Sonreí apenado recordando la vez que Bruno y yo subimos a unos caballos que encontramos en unos matorrales en la sierra, alguien los había dejado pastando y se nos hizo fácil, no tenía idea de cómo montar y terminé en el suelo.

-No, muy bien, pero a lo mejor vengo un día para que tú y tu papá me enseñen.

-¡Sería genial!

De pronto escuchamos la voz de una mujer que la llamaba desde la puerta de forja de la casona.

-¡Es mamá, tengo que irme! Adiós Santiago, ha sido un placer conocerte.

-Lo mismo digo, Christa Bauer -me atreví a despedirme con un beso en la mejilla.

Me quedé mirándola mientras ella se reunía con su madre, quien parecía regañarla por algo, se adentró en la casona y ya no salió.

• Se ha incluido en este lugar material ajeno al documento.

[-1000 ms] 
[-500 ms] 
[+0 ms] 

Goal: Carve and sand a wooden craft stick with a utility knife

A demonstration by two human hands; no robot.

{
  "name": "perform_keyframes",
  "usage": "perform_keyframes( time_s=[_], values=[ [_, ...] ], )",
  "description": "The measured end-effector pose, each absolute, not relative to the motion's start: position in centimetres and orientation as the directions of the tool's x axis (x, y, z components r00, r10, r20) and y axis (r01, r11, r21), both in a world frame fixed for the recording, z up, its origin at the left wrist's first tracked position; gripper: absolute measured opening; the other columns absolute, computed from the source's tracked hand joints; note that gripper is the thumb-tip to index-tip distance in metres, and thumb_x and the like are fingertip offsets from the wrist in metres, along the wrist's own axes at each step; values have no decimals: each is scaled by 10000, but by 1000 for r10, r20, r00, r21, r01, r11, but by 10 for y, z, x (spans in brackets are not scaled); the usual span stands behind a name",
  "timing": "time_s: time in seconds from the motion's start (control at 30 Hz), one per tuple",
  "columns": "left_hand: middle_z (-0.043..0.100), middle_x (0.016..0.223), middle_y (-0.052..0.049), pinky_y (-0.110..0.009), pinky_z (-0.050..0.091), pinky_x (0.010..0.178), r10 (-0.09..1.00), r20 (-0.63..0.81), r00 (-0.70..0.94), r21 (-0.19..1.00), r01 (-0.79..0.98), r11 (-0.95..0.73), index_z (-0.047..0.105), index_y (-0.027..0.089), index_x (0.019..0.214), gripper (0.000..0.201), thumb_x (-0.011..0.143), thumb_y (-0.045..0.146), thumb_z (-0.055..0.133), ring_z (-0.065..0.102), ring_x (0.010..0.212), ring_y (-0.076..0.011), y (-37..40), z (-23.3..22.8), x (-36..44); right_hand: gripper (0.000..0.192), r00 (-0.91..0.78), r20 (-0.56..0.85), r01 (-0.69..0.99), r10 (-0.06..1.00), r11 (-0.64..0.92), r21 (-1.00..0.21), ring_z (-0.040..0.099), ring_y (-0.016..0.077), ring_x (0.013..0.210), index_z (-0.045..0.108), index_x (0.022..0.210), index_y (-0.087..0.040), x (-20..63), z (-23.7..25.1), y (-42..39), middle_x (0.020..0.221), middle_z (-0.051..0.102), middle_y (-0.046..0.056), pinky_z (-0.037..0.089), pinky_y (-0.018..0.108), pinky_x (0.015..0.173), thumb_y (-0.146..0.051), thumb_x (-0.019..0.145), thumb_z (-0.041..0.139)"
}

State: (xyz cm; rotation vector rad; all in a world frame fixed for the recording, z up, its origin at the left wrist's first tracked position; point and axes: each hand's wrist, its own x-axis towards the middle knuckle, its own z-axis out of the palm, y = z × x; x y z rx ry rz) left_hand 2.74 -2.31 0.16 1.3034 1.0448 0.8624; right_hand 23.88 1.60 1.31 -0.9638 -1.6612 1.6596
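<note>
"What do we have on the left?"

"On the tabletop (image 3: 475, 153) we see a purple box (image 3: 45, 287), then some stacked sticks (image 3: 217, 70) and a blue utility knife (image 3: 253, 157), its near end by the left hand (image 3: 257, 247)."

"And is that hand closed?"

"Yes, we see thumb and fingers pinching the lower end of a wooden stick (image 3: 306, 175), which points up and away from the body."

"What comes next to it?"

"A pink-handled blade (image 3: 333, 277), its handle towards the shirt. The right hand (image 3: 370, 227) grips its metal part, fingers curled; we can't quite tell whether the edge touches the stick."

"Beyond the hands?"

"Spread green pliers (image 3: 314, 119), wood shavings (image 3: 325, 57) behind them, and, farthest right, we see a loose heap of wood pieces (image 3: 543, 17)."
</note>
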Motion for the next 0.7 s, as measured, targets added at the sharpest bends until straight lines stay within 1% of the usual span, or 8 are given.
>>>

No sé si había sido la sorpresa de que ella fuera diferente a los pueblerinos de Montenegro, su tímida sonrisa o su tierna mirada.

Entré de nuevo al auto, me alejé pensando en la niña que había conocido. Sonreí al pensar que ella era como un potro salvaje, indómito, libre y hermoso, una niña con ojos de mujer. ¡Era una locura o yo estaba loco! No había razón para que me sintiera atraído por una niña, yo era mayor de edad, mi vida estaba muy lejos de este rancho, aunque regresará al finalizar mis estudios, dudo mucho que ella me recuerde. Solo era un extraño que conoció en la boda de su hermana.